The Board of Peace Stands to Usurp the United Nations - The Colgate Maroon-News
The article describes the inauguration of President Trump's new Board of Peace in Washington, which includes countries such as Saudi Arabia, Belarus, and the UAE, but lacks European allies. The organization, established by UN Resolution 2803, appears to be a political tool for Trump, with plans to charge countries for seats on the council and bypass UN limits. Critics argue the board reflects a shift toward realpolitik, prioritizing power and influence over genuine peace, and raises concerns about conflicts of interest and the undermining of democratic and moral values.
Why be president for four years when you can be Dictator-For-Life? President Trump’s new Board of Peace hosted its inaugural meeting on Feb. 19 in Washington. It was a curious scene, lacking our European allies, but including the “peaceful” and assuredly “democratic” countries of Saudi Arabia, Belarus, the United Arab Emirates, Egypt and several other nations. We were treated to a sneak preview of the meaning of “peace” in the new global order, where money and power are requisite to respect and protection.
The Board of Peace has rapidly ballooned into a vestige of the President’s political favor despite its establishment by United Nations Security Council Resolution 2803 for political detente and rebuilding in Gaza. In text acquired by the Times of Israel, the newspaper questions how the Board’s Charter fails to mention its tie to the United Nations or to the Gaza Peace Plan at all, despite the UN Resolution limiting the length of the peacekeeping mission to 2027.
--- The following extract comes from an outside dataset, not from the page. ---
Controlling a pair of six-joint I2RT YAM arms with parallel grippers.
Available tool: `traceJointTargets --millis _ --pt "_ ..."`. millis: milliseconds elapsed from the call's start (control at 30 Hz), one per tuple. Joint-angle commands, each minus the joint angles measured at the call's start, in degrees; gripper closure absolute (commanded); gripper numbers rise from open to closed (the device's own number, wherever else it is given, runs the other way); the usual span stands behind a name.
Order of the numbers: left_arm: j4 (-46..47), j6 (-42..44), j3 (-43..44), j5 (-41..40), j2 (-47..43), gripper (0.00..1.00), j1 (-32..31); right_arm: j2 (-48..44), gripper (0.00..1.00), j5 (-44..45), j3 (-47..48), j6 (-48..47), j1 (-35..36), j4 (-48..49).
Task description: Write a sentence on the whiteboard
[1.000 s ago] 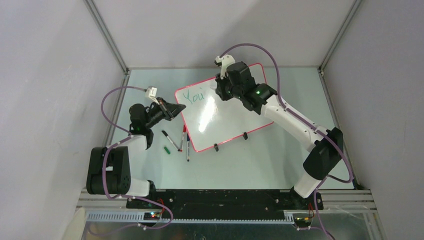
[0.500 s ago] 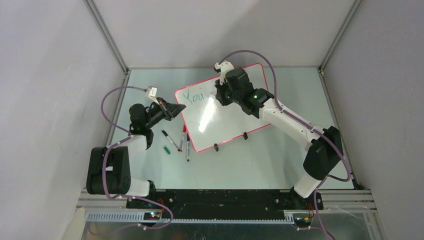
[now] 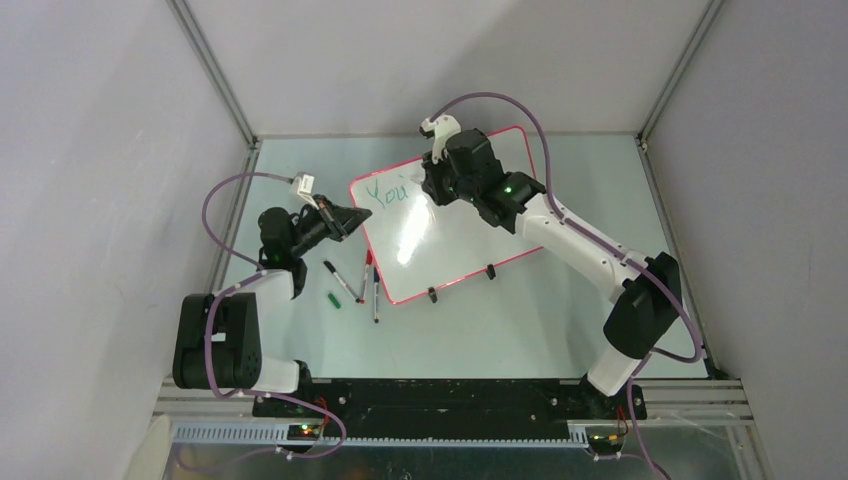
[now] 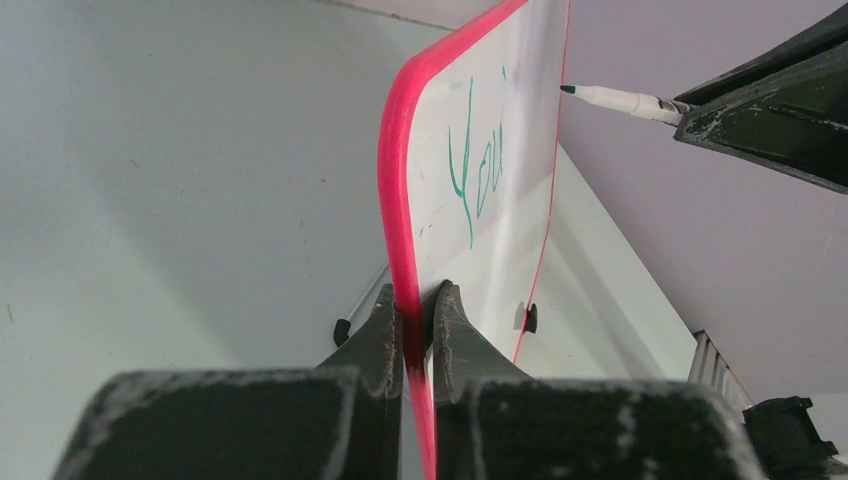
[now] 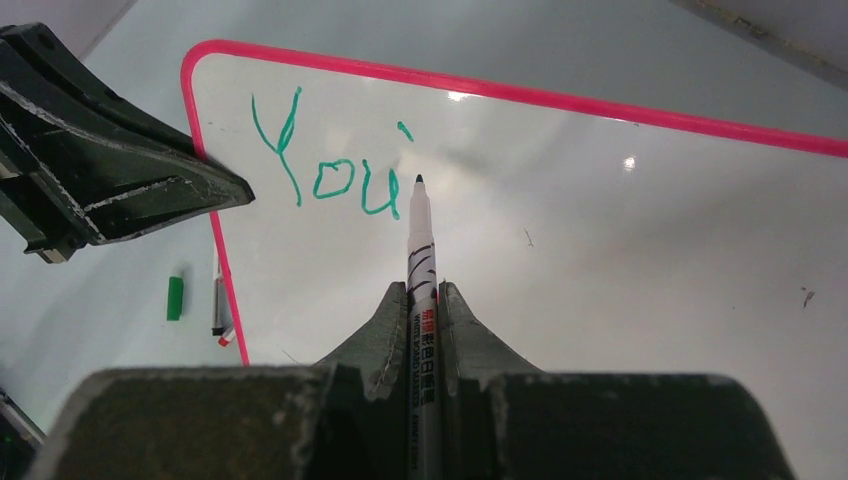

Trump has further demanded that countries pay the organization $1 billion for a permanent seat on the council, following the expiration of their “free membership” in 2029. Trump is side-stepping the limits of the United Nations to create his own extrajudicial bully pulpit, in which money is valued more than truth and honesty. Canada, a country one may expect to be in good standing with the United States, had its invitation rescinded following a speech at Davos from Prime Minister Mike Carney, in which he criticized President Trump’s reorganization of the international order. Russia, meanwhile, was invited by the President to join the Board despite actively waging a war of aggression against Ukraine.
The conduct of President Trump is not shocking to anyone who has followed American politics for the last decade. It follows the typical pattern of the President lashing out against those who displease him while rewarding those who flatter him. As an American who has spent considerable time abroad, this represents more than just the latest vanity project, instead showing a darker side of the President’s unyielding ambitions to bend the world to his will. The absence of critical nations, countries that share our foundational values of democracy, individual freedoms and the liberalism of the 1700s, are being replaced by theocratic, corrupt nations with penchants for human rights abuses. This change is disheartening and un-American. America is supposed to be a bastion of free speech, the land of bright innovation and individual rights. Instead, America is cozying up to the highest bidder, unconcerned with the moral track records of inept countries that treat their own citizens in ways that should make us revile their very presence at our table.
Trump’s organization of the Board, with his very American self-appointment as “Chairman for Life,” reeks of something more expected from the National People’s Conference or Volkskammer than from the President of the United States. Furthermore there is an incredible prospect of conflict of power and interest that, following the conclusion of his final term, President Trump will be extrajudicially administering a foreign territory from Washington while a different president is in office. One cannot help but wonder if Trump’s Maoian grasp on such a powerful committee is done out of the desire of an aging man to retain power and relevance, or as a means to maintain his “Presidency” in a sort of shadow government. Regardless of the reason, the potential for conflict alone should alarm even the most ardent Trump supporters. Of course, it would be wishful thinking that they would be concerned at all.
Ultimately, the Board of Peace represents an ugly new era of realpolitik where power and force speak much more loudly than truth and virtue. The President is extending the limits of his power at the cost of actual peace, surrounding America with bedfellows who would be prone to cut her throat in her sleep. Although it’s proved popular with many Trump critics, I think the Thucydidean adage from the Melian Dialogue sums up the entirety of the point well: “The strong do what they can and the weak suffer what they must.”